Exact Accepting-State Spectrum for Reversal of Permutation Automata

TL;DR

This paper determines the exact spectrum of accepting states for the reversal operation on permutation automata, confirming a conjecture and revealing the simplest possible spectrum consistent with known obstructions.

Contribution

It constructs specific permutation automata to precisely characterize the accepting-state spectrum under reversal, proving the Rauch--Holzer conjecture.

Findings

Reversal spectrum for permutation automata is exactly characterized.

Constructed automata demonstrate the spectrum for all relevant cases.

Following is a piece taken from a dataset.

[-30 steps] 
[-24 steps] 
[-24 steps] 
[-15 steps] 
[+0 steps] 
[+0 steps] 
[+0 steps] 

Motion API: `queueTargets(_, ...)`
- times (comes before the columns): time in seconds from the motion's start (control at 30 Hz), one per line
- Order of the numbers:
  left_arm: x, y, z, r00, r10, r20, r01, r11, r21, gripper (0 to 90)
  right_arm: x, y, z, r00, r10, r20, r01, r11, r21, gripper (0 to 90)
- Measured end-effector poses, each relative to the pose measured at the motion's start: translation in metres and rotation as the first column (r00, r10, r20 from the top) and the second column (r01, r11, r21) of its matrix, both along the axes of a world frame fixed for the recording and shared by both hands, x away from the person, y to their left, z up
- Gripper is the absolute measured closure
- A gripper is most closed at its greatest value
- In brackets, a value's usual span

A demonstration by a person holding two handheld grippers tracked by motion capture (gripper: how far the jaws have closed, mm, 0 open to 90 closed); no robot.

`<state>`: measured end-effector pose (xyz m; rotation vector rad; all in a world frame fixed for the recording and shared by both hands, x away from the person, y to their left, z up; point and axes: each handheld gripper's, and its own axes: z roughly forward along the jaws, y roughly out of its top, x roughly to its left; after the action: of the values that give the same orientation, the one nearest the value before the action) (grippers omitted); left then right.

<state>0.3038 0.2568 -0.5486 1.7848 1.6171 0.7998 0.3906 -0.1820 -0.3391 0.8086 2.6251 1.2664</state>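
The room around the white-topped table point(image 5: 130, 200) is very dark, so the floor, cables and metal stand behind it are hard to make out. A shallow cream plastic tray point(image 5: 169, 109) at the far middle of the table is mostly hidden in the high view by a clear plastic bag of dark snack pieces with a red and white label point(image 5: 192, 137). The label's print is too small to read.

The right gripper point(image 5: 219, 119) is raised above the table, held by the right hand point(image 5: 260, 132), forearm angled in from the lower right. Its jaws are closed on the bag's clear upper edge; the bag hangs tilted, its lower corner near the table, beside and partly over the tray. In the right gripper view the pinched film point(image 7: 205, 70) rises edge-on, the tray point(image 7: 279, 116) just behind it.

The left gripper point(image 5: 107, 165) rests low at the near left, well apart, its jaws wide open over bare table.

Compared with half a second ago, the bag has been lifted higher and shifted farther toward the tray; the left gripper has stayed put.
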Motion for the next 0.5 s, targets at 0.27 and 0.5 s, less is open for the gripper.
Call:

Reversal has the simplest spectrum compatible with known obstructions.

Abstract

We determine the accepting-state spectrum of reversal for permutation automata exactly, thereby proving the Rauch--Holzer conjecture on this operation. For every $m \ge 2$ and every $\alpha \ge 2$, we construct a binary permutation automaton $A_{m,\alpha}$ such that $\operatorname{asc}(L(A_{m,\alpha}))=m$ and $\operatorname{asc}(L(A_{m,\alpha})^R)=\alpha$. Combined with the trivial cases $m=0$ and $m=1$, and with the previously known fact that $1$ is magic for every $m \ge 2$, this yields the exact spectrum $g^{\operatorname{asc}}_{R,\mathrm{PFA}}(0)=\{0\}$, $g^{\operatorname{asc}}_{R,\mathrm{PFA}}(1)=\{1\}$, and $g^{\operatorname{asc}}_{R,\mathrm{PFA}}(m)=\mathbb{N}_{\ge 2}$ for every $m \ge 2$. Thus reversal has, for permutation automata, the simplest possible exact accepting-state spectrum compatible with the single nontrivial obstruction at value $1$. The proof uses a uniform group-theoretic witness family: the states of the forward automaton are the $\alpha$-subsets of $[n]$, where $n=m+\alpha-1$, under the action generated by an $n$-cycle and a transposition, while the accepting states form a single star family. After reversal, the reachable subset-states are exactly the stars. This makes it possible to count the accepting reachable states precisely and to prove minimality of the reachable reverse automaton.